What is expected:
A word-for-word copy of the records that follow is needed, with every picture omitted.

[Data items]
╔══

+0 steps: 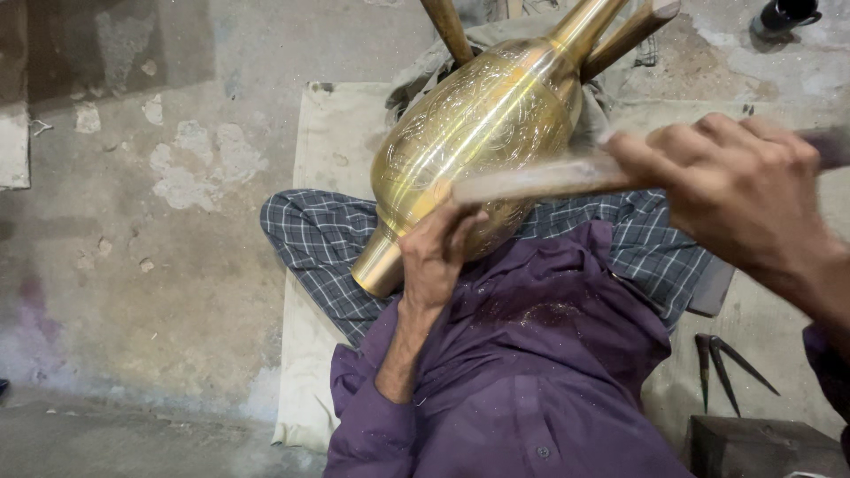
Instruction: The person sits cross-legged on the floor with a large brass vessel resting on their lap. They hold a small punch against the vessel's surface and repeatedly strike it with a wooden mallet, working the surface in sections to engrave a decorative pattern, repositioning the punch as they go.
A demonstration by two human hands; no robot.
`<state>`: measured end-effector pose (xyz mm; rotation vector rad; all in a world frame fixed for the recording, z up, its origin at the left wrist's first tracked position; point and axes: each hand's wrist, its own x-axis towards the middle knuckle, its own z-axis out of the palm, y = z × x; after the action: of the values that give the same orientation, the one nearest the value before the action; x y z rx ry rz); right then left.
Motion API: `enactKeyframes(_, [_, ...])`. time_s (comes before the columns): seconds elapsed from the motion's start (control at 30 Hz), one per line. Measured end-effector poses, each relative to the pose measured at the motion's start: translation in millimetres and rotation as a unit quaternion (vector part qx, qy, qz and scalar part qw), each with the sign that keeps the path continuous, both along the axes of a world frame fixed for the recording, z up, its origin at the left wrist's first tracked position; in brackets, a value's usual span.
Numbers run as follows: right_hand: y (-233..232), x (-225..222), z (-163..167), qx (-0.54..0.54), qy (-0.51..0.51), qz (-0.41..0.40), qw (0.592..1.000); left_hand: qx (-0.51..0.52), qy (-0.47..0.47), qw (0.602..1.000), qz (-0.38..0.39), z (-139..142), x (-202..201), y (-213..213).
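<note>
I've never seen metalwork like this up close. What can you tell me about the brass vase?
The vase looks like polished brass, golden and shiny, with fine engraved patterns over its bulging body. It lies tilted, its narrow neck pointing up and away, its flared foot toward the lap. Wooden sticks prop it near the neck. The left hand presses its underside.

A large engraved brass vase (469, 142) lay tilted across the person's lap, its neck pointing up and away between two wooden sticks (447, 26), its foot low on the left. The left hand (434, 252) pressed against the vase's lower belly, fingers curled on the metal. The right hand (735, 190) gripped a blurred wooden-handled tool (540, 180), its head just by the left fingers. A pair of dark metal dividers (722, 358) lay on the pale mat (332, 133) to the right.
</note>
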<state>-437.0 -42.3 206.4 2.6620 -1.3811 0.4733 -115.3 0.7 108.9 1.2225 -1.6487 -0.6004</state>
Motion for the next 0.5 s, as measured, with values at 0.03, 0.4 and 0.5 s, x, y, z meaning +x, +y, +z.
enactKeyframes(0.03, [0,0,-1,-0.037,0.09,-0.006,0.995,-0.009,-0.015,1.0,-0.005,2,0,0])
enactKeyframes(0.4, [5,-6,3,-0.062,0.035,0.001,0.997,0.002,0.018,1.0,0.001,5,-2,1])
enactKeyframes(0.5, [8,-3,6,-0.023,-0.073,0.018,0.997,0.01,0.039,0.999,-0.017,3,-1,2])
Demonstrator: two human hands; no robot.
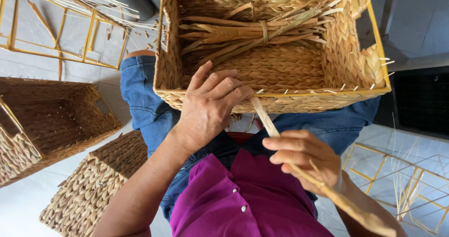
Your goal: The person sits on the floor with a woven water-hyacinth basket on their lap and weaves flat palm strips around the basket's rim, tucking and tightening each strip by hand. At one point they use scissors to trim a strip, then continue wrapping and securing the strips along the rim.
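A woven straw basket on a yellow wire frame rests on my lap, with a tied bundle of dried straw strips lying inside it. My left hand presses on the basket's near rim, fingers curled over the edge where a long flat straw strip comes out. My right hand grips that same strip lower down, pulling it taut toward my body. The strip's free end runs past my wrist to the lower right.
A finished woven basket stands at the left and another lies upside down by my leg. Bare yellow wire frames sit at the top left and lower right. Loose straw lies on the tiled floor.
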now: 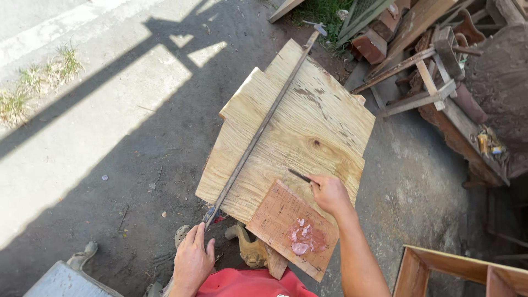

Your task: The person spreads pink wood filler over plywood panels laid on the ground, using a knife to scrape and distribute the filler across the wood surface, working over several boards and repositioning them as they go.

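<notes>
While a broad pale wooden board [297, 129] lies across a low support on the shaded ground, a person's right hand [329, 193] is clenched round a thin dark tool [300, 176], its tip resting on the board's lower right part. Just below that hand, a smaller reddish board [283, 220] sits on top of the pale one, carrying a dab of pinkish putty-like paste [304, 238] near its lower corner. A long metal straightedge [263, 124] runs diagonally across the pale board from its far corner down to its near edge. The left hand [192, 259] is lowered at the near end of that straightedge, fingers curled loosely; whether it actually grips the bar cannot be told from this angle. Part of a red garment [250, 283] shows at the bottom of the view. To the right stand a stack of scrap timber and old wooden furniture parts [434, 66], and an open wooden frame [467, 272] fills the lower right corner. Sunlit concrete pavement [82, 132] with tufts of grass [38, 80] stretches away on the left
</notes>
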### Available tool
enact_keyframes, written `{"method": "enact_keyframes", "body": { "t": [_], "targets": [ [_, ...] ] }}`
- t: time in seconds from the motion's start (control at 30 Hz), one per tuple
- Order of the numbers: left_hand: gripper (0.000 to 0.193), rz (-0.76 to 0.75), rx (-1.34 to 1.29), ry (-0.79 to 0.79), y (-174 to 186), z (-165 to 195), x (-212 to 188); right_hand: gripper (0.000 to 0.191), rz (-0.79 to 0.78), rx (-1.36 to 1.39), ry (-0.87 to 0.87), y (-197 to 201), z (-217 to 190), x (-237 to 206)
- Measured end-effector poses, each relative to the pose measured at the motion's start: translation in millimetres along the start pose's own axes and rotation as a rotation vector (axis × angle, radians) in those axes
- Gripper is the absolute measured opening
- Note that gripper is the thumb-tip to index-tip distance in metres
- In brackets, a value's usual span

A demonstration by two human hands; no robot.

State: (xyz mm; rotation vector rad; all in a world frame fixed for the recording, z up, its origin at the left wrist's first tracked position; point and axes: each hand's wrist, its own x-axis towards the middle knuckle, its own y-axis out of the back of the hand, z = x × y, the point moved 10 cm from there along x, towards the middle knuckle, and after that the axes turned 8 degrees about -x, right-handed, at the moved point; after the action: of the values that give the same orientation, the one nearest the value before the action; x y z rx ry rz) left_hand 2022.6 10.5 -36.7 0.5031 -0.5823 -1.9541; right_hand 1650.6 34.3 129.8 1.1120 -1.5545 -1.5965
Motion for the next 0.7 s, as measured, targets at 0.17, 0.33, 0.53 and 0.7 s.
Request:
{"method": "enact_keyframes", "body": {
  "t": [0.17,0.33,0.53,0.7],
  "targets": [
    [0.059,-0.097,-0.003,0.162,-13.8,-12.6,1.0,0.029,0.045,0.12,-0.279,-21.5,97.5,-94.7],
    [0.054,-0.05,0.054,0.129,-8.8,-0.9,-0.4,0.028,0.106,0.213,-0.391,-32.6,153.1,-161.1],
    [0.053,0.0,0.19,0.112,-12.9,9.6,10.0,0.027,0.249,0.292,-0.4,-28.8,207.3,-208.8],
    [0.033,0.068,0.228,-0.149,-25.0,11.3,-15.0,0.021,0.233,0.363,-0.349,-62.2,231.4,-258.8]
  ]
}}
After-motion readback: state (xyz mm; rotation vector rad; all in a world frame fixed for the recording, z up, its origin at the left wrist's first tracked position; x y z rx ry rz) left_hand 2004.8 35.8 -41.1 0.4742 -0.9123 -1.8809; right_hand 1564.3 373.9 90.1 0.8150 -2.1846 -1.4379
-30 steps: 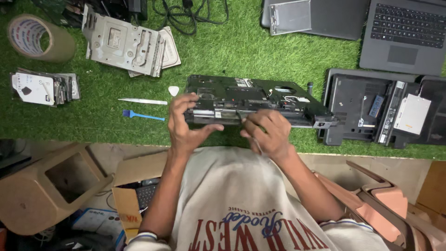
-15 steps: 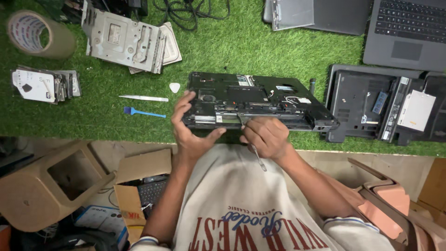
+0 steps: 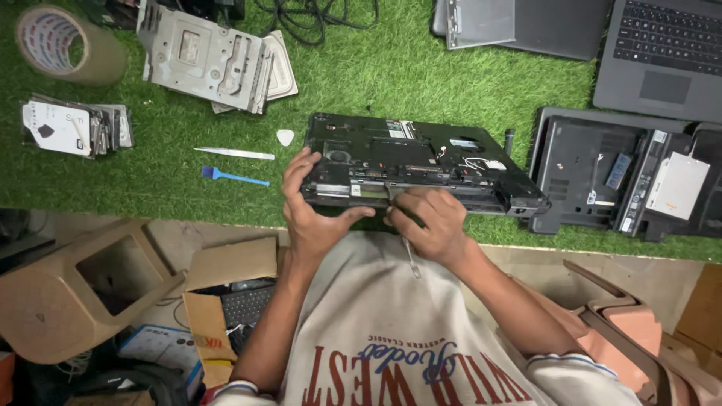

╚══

Exercise response:
+0 steps: 
Instruction: The person sits cross-legged on the floor with a large brass vessel resting on their lap. They hold a small punch against the vessel's surface and repeatedly strike it with a wooden mallet, working the surface in sections to engrave a decorative pattern, repositioning the punch as they go.
A demonstration by two human hands; no robot.
`<state>`: measured end-effector pose (xyz mm; rotation vector rad; all in a world frame fixed for the recording, z up, its origin at the left wrist's first tracked position; point and axes: each hand's wrist, its own x-axis towards the middle knuckle, its own z-axis out of the palm, y = z × x; after the action: of the values that give the same orientation, the one nearest the value before the action; x y z rx ry rz); right then left.
Motion API: `enactKeyframes(_, [_, ...])`. time_s (comes before the columns): seconds elapsed from the motion's start (control at 30 Hz), one per line. Measured end-effector poses, each relative to the pose measured at the motion's start: translation in millimetres and rotation as a unit quaternion (vector part qx, qy, qz and scalar part qw), each with the sign that keeps the path continuous, both along the axes of a world frame fixed for the recording, z up, its origin at the left wrist's first tracked position; in brackets, a value's usual span.
Numbers run as follows: right_hand: y (-233..232), x (-225..222), z (-163..167), qx (-0.54..0.54), qy (-0.51..0.51), qz (-0.41..0.40), qw (0.592..1.000); left_hand: qx (-0.51..0.52), qy (-0.47..0.47), qw (0.602..1.000), qz (-0.38..0.39), z (-139..142), x (-202..201), y (-213..213).
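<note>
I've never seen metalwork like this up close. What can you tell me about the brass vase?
The vase looks like polished brass, golden and shiny, with fine engraved patterns over its bulging body. It lies tilted, its narrow neck pointing up and away, its flared foot toward the lap. Wooden sticks prop it near the neck. The left hand presses its underside.

A large engraved brass vase (469, 142) lay tilted across the person's lap, its neck pointing up and away between two wooden sticks (447, 26), its foot low on the left. The left hand (434, 252) pressed against the vase's lower belly, fingers curled on the metal. The right hand (735, 190) gripped a blurred wooden-handled tool (540, 180), its head just by the left fingers. A pair of dark metal dividers (722, 358) lay on the pale mat (332, 133) to the right.
</note>
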<state>-437.0 -42.3 206.4 2.6620 -1.3811 0.4733 -115.3 0.7 108.9 1.2225 -1.6487 -0.6004</state>
Motion for the next 0.5 s, as measured, with values at 0.03, 0.4 and 0.5 s, x, y, z meaning +x, +y, +z.
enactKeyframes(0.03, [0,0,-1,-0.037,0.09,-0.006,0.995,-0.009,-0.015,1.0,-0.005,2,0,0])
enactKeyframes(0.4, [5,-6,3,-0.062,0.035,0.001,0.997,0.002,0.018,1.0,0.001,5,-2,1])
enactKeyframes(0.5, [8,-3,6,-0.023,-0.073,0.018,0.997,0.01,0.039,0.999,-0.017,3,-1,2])
Demonstrator: two human hands; no robot.
Your goal: The person sits on the floor with a woven water-hyacinth basket on their lap and weaves flat palm strips around the basket's rim, tucking and tightening each strip by hand. At one point they use scissors to trim a strip, then continue wrapping and securing the strips along the rim.
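A woven straw basket on a yellow wire frame rests on my lap, with a tied bundle of dried straw strips lying inside it. My left hand presses on the basket's near rim, fingers curled over the edge where a long flat straw strip comes out. My right hand grips that same strip lower down, pulling it taut toward my body. The strip's free end runs past my wrist to the lower right.
A finished woven basket stands at the left and another lies upside down by my leg. Bare yellow wire frames sit at the top left and lower right. Loose straw lies on the tiled floor.
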now: 

Your task: The person spreads pink wood filler over plywood panels laid on the ground, using a knife to scrape and distribute the filler across the wood surface, working over several boards and repositioning them as they go.

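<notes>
While a broad pale wooden board [297, 129] lies across a low support on the shaded ground, a person's right hand [329, 193] is clenched round a thin dark tool [300, 176], its tip resting on the board's lower right part. Just below that hand, a smaller reddish board [283, 220] sits on top of the pale one, carrying a dab of pinkish putty-like paste [304, 238] near its lower corner. A long metal straightedge [263, 124] runs diagonally across the pale board from its far corner down to its near edge. The left hand [192, 259] is lowered at the near end of that straightedge, fingers curled loosely; whether it actually grips the bar cannot be told from this angle. Part of a red garment [250, 283] shows at the bottom of the view. To the right stand a stack of scrap timber and old wooden furniture parts [434, 66], and an open wooden frame [467, 272] fills the lower right corner. Sunlit concrete pavement [82, 132] with tufts of grass [38, 80] stretches away on the left
</notes>
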### Available tool
enact_keyframes, written `{"method": "enact_keyframes", "body": { "t": [_], "targets": [ [_, ...] ] }}`
- t: time in seconds from the motion's start (control at 30 Hz), one per tuple
- Order of the numbers: left_hand: gripper (0.000 to 0.193), rz (-0.76 to 0.75), rx (-1.34 to 1.29), ry (-0.79 to 0.79), y (-174 to 186), z (-165 to 195), x (-212 to 188); right_hand: gripper (0.000 to 0.191), rz (-0.79 to 0.78), rx (-1.36 to 1.39), ry (-0.87 to 0.87), y (-197 to 201), z (-217 to 190), x (-237 to 206)
- Measured end-effector poses, each relative to the pose measured at the motion's start: translation in millimetres along the start pose's own axes and rotation as a rotation vector (axis × angle, radians) in those axes
- Gripper is the absolute measured opening
- Note that gripper is the thumb-tip to index-tip distance in metres
- In brackets, a value's usual span

A demonstration by two human hands; no robot.

State: (xyz mm; rotation vector rad; all in a world frame fixed for the recording, z up, its origin at the left wrist's first tracked position; point and axes: each hand's wrist, its own x-axis towards the middle knuckle, its own y-axis out of the back of the hand, z = x × y, the point moved 10 cm from there along x, towards the middle knuckle, and after that the axes turned 8 degrees about -x, right-handed, at the moved point; after the action: of the values that give the same orientation, the one nearest the value before the action; x y z rx ry rz) left_hand 2022.6 10.5 -36.7 0.5031 -0.5823 -1.9541; right_hand 1650.6 34.3 129.8 1.1120 -1.5545 -1.5965
Motion for the next 0.7 s, as measured, targets at 0.17, 0.33, 0.53 and 0.7 s.
Request:
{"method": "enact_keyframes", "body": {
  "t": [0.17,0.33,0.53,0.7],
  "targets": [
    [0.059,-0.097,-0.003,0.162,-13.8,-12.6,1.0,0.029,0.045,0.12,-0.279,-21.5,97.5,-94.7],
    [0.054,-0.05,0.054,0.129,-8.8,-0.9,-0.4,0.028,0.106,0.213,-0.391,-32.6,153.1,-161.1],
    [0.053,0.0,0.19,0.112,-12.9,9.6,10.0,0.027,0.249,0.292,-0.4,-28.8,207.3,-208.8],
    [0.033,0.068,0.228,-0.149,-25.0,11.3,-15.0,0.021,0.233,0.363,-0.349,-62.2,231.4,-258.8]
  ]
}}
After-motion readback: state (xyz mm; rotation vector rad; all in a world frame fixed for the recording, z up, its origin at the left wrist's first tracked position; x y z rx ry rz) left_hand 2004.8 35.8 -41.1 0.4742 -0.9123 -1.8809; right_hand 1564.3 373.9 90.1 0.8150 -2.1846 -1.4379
-30 steps: 
-15 steps: 
+0 steps: 

There's no more to the output.